▶ _Directions for this task_
In the records below, begin at the line that has "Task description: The" and stop after the line that has "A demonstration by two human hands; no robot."; quote those lines verbatim and nothing more.

··········

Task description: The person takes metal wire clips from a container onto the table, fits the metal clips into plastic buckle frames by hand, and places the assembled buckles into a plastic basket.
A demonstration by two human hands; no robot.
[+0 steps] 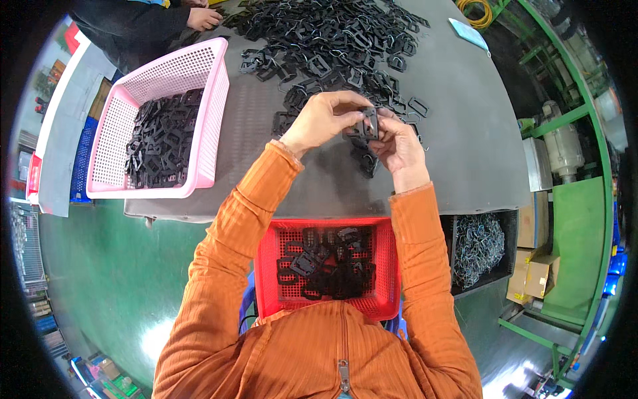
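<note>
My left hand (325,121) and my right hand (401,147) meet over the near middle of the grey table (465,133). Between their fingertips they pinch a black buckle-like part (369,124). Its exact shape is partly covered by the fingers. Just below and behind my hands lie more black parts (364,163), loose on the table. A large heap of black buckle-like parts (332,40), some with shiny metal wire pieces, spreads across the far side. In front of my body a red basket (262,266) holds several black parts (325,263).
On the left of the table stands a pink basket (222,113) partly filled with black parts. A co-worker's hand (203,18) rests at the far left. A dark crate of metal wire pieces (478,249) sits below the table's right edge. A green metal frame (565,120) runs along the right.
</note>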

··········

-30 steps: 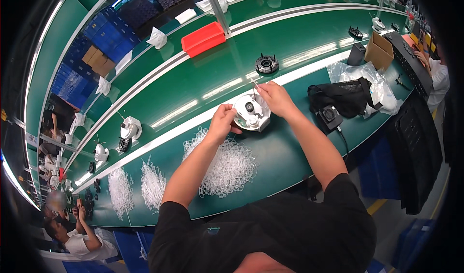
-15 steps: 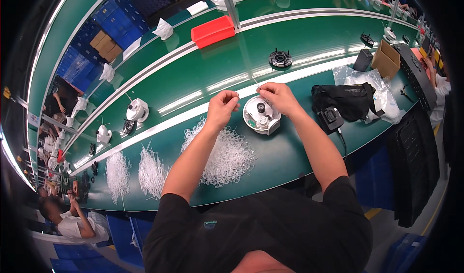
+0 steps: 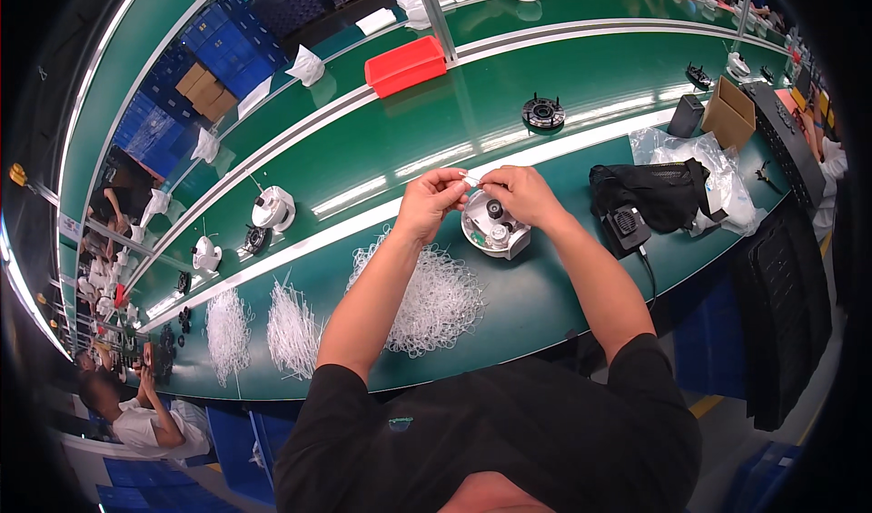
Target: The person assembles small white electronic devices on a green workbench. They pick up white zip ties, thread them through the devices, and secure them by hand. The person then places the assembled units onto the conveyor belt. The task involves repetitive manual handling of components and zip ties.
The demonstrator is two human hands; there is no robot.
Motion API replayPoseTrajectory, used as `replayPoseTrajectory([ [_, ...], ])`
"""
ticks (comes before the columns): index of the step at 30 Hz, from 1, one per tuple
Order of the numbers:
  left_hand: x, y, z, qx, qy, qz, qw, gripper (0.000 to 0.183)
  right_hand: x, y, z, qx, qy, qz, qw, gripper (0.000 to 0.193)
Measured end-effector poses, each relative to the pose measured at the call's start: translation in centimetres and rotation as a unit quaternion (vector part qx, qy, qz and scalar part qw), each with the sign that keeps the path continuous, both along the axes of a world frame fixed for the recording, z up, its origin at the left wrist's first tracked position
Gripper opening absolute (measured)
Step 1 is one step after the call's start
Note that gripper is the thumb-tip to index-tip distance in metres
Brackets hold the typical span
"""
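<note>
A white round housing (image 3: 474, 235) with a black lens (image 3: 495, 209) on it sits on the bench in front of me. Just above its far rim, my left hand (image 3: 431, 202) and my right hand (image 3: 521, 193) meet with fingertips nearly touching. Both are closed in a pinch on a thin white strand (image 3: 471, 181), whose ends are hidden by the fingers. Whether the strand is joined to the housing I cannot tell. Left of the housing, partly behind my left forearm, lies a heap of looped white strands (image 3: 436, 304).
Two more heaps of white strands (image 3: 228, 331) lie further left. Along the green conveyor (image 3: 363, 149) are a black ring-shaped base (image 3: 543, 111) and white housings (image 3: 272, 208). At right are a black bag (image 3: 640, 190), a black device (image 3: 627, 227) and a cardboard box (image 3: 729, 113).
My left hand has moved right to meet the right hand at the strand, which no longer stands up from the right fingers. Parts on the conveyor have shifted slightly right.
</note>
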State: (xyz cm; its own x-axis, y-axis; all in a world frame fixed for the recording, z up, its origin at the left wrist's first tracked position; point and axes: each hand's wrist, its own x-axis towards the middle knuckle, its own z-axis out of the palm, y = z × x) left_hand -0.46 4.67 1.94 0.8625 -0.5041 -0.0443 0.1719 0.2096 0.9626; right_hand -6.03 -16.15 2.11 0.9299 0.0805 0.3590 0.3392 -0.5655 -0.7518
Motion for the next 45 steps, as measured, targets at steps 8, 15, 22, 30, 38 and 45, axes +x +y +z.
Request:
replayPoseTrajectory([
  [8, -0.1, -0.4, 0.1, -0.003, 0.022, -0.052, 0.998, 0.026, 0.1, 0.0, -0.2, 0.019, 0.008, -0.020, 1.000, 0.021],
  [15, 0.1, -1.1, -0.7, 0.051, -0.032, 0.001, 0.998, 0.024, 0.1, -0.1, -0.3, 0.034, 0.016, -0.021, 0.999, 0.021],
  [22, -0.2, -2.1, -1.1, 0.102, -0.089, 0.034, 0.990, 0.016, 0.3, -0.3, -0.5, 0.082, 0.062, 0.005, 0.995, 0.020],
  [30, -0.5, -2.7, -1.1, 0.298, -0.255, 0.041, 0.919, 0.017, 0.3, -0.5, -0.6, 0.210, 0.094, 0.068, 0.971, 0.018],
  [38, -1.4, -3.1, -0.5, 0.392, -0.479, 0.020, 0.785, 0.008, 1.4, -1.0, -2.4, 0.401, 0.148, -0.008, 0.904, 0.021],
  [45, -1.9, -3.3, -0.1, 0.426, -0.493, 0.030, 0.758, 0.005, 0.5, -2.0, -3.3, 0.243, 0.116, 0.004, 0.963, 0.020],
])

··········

▶ _Solution for this exercise_
Task description: The person takes metal wire clips from a container onto the table, fits the metal clips into plastic buckle frames by hand, and places the assembled buckles into a plastic basket.
A demonstration by two human hands; no robot.

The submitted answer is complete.